MY CHINESE DREAM…Dreams A Country Can Afford.
Who needs the American dream when it has been levelled down to nothing but a sheer worn-out cliché?
A new dawn has broken and the breeze of what we love and desire to achieve has been shifted to diverse ends.
I bet I cannot win against this case of shifting anyone’s ideas on where in the world they can travel to make their dreams passing realities so I am not even going to waste my last farthing on such insubstantial argument.
In this age and time, people would literally travel to any country sleeved up with seeking some greener pasture or another; I have been in a fist of fury battle with myself to understand why anyone would travel to a country where its populace’s survival hangs on the merest threat on life. That story sure would have to be looked into someday.
Now let me delve into the heart of this very piece.
My Chinese dream.
Perhaps I am the only one who had doubts about this said country. For the lack of a better word, I would say I was ‘brainwashed’ into believing the best came from here. Not to be misconstrued that nothing worthy was from other parts of the continent but I would say without equivocation that, the little lot that was better was mightily outweighed by the threatening worst.
I guess people saw clouding darkness even at instances where the stars shone so bright that it becomes blinding.
With such thoughts imbibed in me, I left any other expectations in the judgmental hands of extrapolation. I just did not want to leave or put my fragile heart in a self-inflicted disappointing way.
Until now, I have thought for the best but expecting the worse. Let me feel you in on my experiences, comfort and even my expectations. Trust me if I say I am drowning in a pudding of flourishing sweetness.
The Chinese dream…
Just like any other young lad seeking to make something out of life, I landed myself in the People’s Republic of China, with dreams, hopes and aspirations.
My what if’s and maybe’s and but’s were so quick to follow suit. I was bolted with uncertainties and gruesome phobia. How was I going to survive in a foreign country where home is oceans away? Like a cockroach would fell in the midst of poultry, my anguish and paranoia heightened with each tick.
No one wanted to kill me, I cannot speak Chinese, I have heard the Chinese are friendly but shy due to cultural differences and the cold was rivetingly rendering my marrows cold.
All the while I had been hastily generalising everything. Home is indeed where the heart is and the couple of months I have spent here has confirmed this saying affirmatively.
I am yet to visit the beautiful endowed tourist sites I only thought would see in books but the few sceneries I have had the pleasure to enjoy still remains sights I would behold for all eternity.
Days that led to me starting school was used basically for sightseeing. I would wake up in the early hours of dawn just to admire the streets from my room window. The emptiness in the street for whatever reason brought calmness to me.

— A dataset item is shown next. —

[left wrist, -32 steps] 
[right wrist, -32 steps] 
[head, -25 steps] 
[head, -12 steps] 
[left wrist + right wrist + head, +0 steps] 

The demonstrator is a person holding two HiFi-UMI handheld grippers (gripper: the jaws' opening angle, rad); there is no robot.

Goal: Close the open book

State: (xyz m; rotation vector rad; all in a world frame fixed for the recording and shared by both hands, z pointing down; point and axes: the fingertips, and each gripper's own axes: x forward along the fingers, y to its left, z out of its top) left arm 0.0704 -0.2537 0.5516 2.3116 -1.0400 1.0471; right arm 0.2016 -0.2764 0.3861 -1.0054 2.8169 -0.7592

This same street is the busiest when few hours add up. You see people from all walks of life, doing everything and nothing and you just wonder if they have the same scores to settle as you.
And the way the Chinese walk though, swift with no iota of tackiness.
The day finally came for me to usher myself to a new body of higher knowledge and my surprise at where I would be gaining and pursuing this said knowledge has since not been able to be described with any word.
All I can remember is how much I gasped for air and how much my eyes practically popping out of its socket seeing the gigantic amazing Zhejiang Normal University looking me in the face, as it smirked towards me to welcome its newest student.
My Chinese dream, it was a ghosting and misty morning, the time of the early morning when it is coldest and peaceful, with only the melodious sound from bird whistling while courting a season female birds would whistle melodiously to draw and to attract their male counterpart for mating.
Where you would want to walk quietly and not shout but just to enjoy the beauty of nature at its finest stage, usually the air is also very fresh with carbon dioxide of the morning before it drifts up and react with the ozone and produce fresh oxygen making breathing refreshing.
My Chinese dream,
Became a reality when I first set foot on the beautiful and a magnificent Zhejiang Normal University campus in China on the 28th September 2017, as a postgraduate student in software engineering.
My first day in class was very warm and accommodating as the Teacher, welcomed me with heartfelt, out of the warm reception I felt a true sense of belonging, so full of excitement which I couldn’t say to myself am really in China.
My Advanced Android Teacher, my teacher and my friend cemented my choice of studying in this as the decision I have ever made in my life, such a lovely and inspirational character, my utmost felicitation and gratitude go to you my number one Teacher, Professor Xin Chen. Prof Chen makes learning very attractive with her great sense of human relations gravitated by her friendly and listening student teacher attitude. Zhejiang Normal University is full of memorable experiences fueled by insatiable excitement.
During my early days of life, I had always viewed China as the heaven on earth characterised with its magnificent buildings and awesome tourist sites, sceneries without any iota of doubt China is indeed the heaven on earth if not now but will be in the future yet unknown. My pregnancy of Chinese dream which I have held for so long is finally atlas.